The sound of sobbing came over the comm link.
“Dawn, what’s the matter?” Staumpitz asked.
“I lost my finger,” she cried. “I don’t want to be missing a finger.”
The Captain looked around the bridge. The other crew members carefully avoided looking at him. He shook his head and wondered what to say. Finally, Howe spoke.
“Look at the opportunity God just handed you. You are the first human to set foot on a starship from another civilization. Just think of the stories you can tell your grandchildren.”
She burst into full bawling. “My grandchildren didn't want me to come on this trip! Now I'll never see them again. And I lost my finger!”
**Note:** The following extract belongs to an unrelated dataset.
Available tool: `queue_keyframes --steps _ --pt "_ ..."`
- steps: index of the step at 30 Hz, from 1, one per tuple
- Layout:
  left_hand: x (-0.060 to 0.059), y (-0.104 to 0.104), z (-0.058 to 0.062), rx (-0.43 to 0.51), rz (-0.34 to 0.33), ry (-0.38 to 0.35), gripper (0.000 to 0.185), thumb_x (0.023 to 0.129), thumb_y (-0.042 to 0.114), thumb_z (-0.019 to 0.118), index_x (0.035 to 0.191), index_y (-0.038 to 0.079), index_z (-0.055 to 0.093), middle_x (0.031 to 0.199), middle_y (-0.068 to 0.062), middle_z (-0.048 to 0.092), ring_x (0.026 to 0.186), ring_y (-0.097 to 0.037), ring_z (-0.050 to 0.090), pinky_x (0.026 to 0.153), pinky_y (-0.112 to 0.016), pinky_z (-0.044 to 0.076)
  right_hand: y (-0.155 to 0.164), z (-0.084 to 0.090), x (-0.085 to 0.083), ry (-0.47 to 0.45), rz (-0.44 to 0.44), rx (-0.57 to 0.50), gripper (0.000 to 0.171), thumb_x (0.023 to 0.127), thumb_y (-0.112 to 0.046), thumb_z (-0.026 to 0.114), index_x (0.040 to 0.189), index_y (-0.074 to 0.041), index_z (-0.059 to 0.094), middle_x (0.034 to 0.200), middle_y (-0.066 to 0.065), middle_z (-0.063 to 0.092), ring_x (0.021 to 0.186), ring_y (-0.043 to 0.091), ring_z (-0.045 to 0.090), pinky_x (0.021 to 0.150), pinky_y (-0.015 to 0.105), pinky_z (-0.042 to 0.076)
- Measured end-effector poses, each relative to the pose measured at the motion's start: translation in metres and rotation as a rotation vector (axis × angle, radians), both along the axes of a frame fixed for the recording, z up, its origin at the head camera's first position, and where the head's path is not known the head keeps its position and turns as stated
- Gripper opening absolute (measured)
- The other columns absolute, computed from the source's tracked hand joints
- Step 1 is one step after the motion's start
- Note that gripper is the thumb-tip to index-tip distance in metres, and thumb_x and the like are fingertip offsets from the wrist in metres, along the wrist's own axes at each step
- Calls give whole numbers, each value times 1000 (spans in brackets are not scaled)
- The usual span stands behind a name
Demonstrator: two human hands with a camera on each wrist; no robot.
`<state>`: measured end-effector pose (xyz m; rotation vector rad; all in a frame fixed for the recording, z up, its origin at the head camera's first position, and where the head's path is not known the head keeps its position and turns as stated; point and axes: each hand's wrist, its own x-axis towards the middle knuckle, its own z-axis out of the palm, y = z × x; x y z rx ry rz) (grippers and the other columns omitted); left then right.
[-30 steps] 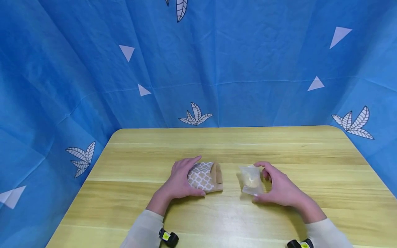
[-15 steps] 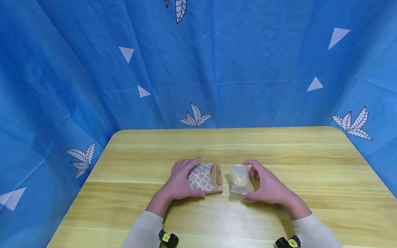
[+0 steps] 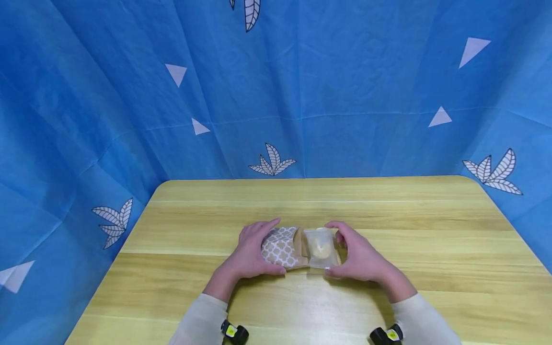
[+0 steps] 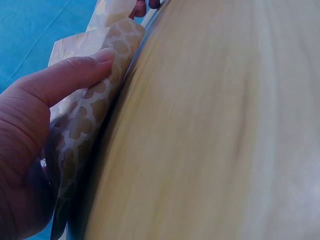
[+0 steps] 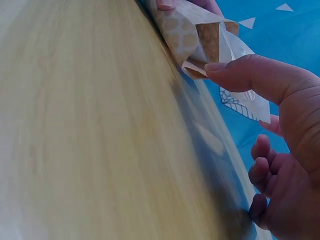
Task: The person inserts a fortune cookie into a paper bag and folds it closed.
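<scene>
A brown paper bag (image 3: 280, 247) with a white lattice print lies on its side on the table, its mouth gaping to the right. My left hand (image 3: 252, 251) grips it across the width, thumb on the near side and fingers on the far side. My right hand (image 3: 360, 254) pinches a small translucent packet (image 3: 320, 247) between thumb and index finger. Something pale and roundish shows inside the packet. The packet's left edge is right at the bag's mouth. In the right wrist view, the packet (image 5: 245, 102) hangs by the open paper mouth (image 5: 207, 42), and the other fingers curl loosely below.
The wooden table (image 3: 207, 211) has rounded back corners. Behind it and along the sides hangs a blue curtain (image 3: 345, 86) with white leaves and triangles. A small black wrist camera (image 3: 235, 331) sits on the left sleeve, another (image 3: 386, 334) on the right.
My right hand has carried the packet leftward across the table, from a gap beside the bag up to its mouth. The left hand and the bag have stayed in place.
</scene>
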<state>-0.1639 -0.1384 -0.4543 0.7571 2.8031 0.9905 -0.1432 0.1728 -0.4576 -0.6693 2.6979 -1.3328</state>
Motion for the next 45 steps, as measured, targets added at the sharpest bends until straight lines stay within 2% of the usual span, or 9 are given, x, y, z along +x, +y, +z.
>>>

Staumpitz cut the circuit to her space suit. “Dafid, we've got to get her to cut off the waterworks. She'll choke or drown in that space suit.”
“You gotta snap her out of it, Captain. She respects you.”
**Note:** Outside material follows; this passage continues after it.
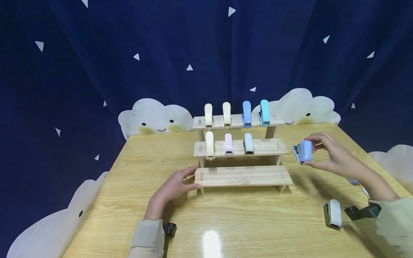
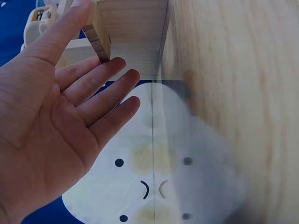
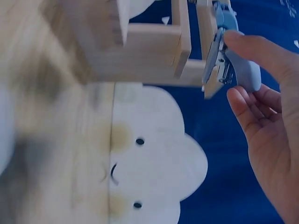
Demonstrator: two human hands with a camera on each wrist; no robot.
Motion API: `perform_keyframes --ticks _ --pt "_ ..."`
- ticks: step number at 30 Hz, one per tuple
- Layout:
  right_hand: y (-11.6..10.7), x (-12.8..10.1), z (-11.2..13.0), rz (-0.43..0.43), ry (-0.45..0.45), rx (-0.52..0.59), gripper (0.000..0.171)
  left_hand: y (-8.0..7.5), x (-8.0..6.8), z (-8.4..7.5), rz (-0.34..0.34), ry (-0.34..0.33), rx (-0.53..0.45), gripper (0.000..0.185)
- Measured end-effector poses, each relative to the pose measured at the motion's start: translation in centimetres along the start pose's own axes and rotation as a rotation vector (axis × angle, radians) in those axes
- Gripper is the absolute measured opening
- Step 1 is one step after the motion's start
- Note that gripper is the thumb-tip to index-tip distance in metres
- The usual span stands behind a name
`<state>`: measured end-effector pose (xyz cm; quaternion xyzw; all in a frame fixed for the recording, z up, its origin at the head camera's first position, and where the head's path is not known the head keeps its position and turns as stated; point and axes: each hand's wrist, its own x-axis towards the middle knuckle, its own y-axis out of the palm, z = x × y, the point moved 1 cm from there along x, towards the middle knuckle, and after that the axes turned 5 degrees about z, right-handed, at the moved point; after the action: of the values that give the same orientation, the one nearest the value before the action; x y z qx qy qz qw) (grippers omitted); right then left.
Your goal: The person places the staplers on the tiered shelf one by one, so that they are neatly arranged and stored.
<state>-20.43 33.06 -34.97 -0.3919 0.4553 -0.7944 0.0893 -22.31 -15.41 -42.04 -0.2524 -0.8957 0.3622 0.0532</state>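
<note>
My right hand (image 1: 326, 148) pinches a blue stapler (image 1: 305, 151) between thumb and fingers, raised to the right of a three-step wooden rack (image 1: 245, 176). The right wrist view shows that stapler (image 3: 245, 70) side-on, its metal parts facing the rack. At the rack's left end, my left hand (image 1: 174, 184) rests against the lowest step, thumb by the front corner and forefinger by the back one. Its other fingers (image 2: 110, 105) are nearly straight in the left wrist view. Cream, blue and teal (image 1: 265, 113) staplers stand on the top step; cream, pink (image 1: 228, 144) and pale blue ones stand on the middle step.
A white stapler (image 1: 335, 214) lies on the wooden table (image 1: 251, 225) at the right. Beside the right forearm, a blue item (image 1: 353, 181) and a white one are partly hidden. Behind the table hangs a dark blue curtain (image 1: 206, 43) with white triangles and clouds.
</note>
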Motion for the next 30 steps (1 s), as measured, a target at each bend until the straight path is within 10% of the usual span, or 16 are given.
perform_keyframes --ticks 13,30 --pt "2.8 6.2 1.3 0.075 0.008 -0.012 0.068 0.1 0.1 0.2 0.006 -0.001 -0.009 0.081" --pt "5.0 8.3 1.6 0.161 0.093 0.056 0.058 0.0 0.2 0.2 0.001 -0.006 0.001 0.081"
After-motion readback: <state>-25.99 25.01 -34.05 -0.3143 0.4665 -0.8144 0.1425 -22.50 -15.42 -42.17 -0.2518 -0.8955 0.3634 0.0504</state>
“That's what I was afraid you were going to say.” He heaved a great sigh. “Hokay.”
He opened the circuit, where Watkins was still weeping.
“Watkins, snap out of it! Lives are depending on you, and not just your own. Shut up and do your job.”
The crying jag stopped suddenly.
“You there, Dawn?”
“Yes,” came a sheepish voice. “Sorry, Skipper. I don't know what came over me.”
“Just pay attention to what you're doing.”
“Yes, Sir. Sorry, Sir.”
“How are you feeling?” Staumpitz asked.
“Other than my poor index finger, I'm doing fine. And it doesn't hurt at all anymore. But, Skipper, I did catch a whiff of something from when my glove was off. I don't think these guys are going to smell very good.”
“Something else not to worry about right now. If they're trying to communicate with you, you should try to talk to them.”
“Aye, aye, Skipper. I'm back on balance now.”
“Captain, this is Dafid. We lost telemetry from Dawn's space suit from the point of the accident.”
“Did you hear that, Dawn?” Staumpitz asked. “Can you check your circuits?”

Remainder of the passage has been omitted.